_Assignment_: In full and without changes, output the data.

_Data below_:
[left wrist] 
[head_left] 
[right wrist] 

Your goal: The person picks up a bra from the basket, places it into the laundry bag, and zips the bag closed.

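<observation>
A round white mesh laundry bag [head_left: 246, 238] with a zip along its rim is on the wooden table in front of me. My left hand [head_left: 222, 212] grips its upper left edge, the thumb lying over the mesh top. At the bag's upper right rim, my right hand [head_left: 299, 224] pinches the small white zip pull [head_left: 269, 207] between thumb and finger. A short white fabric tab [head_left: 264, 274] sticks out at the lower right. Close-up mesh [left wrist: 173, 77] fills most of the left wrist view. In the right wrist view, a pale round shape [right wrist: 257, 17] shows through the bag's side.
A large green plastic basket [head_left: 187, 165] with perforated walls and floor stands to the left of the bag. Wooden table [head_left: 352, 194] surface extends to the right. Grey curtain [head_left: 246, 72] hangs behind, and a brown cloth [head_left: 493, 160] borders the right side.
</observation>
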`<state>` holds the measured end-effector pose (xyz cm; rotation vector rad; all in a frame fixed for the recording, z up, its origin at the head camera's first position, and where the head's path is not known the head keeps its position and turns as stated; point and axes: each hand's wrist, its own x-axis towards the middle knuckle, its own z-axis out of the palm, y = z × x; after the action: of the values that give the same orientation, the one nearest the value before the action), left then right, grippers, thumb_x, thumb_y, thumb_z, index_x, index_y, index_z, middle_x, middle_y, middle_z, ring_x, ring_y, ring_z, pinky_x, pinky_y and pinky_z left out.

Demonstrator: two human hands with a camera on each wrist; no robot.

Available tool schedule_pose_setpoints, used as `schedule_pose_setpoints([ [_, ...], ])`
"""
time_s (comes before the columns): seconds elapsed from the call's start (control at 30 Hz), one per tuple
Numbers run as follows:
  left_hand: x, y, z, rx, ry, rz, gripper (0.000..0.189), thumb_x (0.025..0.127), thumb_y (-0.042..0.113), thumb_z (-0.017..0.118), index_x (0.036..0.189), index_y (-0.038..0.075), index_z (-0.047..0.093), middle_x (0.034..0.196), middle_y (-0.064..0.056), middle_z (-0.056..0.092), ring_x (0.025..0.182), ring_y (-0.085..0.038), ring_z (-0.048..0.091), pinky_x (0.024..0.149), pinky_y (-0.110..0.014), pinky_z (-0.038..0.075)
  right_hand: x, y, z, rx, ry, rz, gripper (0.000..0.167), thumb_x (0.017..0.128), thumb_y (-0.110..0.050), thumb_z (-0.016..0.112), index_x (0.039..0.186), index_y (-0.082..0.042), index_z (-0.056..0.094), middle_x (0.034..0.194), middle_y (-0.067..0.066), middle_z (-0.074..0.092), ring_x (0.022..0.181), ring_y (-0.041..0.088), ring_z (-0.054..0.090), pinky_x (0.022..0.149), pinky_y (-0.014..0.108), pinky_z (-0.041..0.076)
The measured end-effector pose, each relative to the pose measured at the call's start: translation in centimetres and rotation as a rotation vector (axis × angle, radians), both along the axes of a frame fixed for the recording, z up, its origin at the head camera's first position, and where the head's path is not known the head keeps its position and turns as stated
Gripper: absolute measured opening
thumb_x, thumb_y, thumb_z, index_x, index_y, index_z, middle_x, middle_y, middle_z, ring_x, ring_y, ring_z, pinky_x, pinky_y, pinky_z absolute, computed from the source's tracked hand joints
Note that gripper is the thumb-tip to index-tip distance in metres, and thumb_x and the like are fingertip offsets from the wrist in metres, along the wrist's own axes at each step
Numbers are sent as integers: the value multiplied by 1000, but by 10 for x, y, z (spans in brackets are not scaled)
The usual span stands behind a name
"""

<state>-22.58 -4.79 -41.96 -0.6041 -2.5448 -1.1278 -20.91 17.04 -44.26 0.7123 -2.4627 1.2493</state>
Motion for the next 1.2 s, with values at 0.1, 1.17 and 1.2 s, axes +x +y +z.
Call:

_Reply_:
[left wrist] 
[head_left] 
[right wrist] 

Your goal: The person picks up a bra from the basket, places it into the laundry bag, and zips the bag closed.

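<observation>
A round white mesh laundry bag [head_left: 246, 238] with a zip along its rim is on the wooden table in front of me. My left hand [head_left: 222, 212] grips its upper left edge, the thumb lying over the mesh top. At the bag's upper right rim, my right hand [head_left: 299, 224] pinches the small white zip pull [head_left: 269, 207] between thumb and finger. A short white fabric tab [head_left: 264, 274] sticks out at the lower right. Close-up mesh [left wrist: 173, 77] fills most of the left wrist view. In the right wrist view, a pale round shape [right wrist: 257, 17] shows through the bag's side.
A large green plastic basket [head_left: 187, 165] with perforated walls and floor stands to the left of the bag. Wooden table [head_left: 352, 194] surface extends to the right. Grey curtain [head_left: 246, 72] hangs behind, and a brown cloth [head_left: 493, 160] borders the right side.
</observation>
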`<state>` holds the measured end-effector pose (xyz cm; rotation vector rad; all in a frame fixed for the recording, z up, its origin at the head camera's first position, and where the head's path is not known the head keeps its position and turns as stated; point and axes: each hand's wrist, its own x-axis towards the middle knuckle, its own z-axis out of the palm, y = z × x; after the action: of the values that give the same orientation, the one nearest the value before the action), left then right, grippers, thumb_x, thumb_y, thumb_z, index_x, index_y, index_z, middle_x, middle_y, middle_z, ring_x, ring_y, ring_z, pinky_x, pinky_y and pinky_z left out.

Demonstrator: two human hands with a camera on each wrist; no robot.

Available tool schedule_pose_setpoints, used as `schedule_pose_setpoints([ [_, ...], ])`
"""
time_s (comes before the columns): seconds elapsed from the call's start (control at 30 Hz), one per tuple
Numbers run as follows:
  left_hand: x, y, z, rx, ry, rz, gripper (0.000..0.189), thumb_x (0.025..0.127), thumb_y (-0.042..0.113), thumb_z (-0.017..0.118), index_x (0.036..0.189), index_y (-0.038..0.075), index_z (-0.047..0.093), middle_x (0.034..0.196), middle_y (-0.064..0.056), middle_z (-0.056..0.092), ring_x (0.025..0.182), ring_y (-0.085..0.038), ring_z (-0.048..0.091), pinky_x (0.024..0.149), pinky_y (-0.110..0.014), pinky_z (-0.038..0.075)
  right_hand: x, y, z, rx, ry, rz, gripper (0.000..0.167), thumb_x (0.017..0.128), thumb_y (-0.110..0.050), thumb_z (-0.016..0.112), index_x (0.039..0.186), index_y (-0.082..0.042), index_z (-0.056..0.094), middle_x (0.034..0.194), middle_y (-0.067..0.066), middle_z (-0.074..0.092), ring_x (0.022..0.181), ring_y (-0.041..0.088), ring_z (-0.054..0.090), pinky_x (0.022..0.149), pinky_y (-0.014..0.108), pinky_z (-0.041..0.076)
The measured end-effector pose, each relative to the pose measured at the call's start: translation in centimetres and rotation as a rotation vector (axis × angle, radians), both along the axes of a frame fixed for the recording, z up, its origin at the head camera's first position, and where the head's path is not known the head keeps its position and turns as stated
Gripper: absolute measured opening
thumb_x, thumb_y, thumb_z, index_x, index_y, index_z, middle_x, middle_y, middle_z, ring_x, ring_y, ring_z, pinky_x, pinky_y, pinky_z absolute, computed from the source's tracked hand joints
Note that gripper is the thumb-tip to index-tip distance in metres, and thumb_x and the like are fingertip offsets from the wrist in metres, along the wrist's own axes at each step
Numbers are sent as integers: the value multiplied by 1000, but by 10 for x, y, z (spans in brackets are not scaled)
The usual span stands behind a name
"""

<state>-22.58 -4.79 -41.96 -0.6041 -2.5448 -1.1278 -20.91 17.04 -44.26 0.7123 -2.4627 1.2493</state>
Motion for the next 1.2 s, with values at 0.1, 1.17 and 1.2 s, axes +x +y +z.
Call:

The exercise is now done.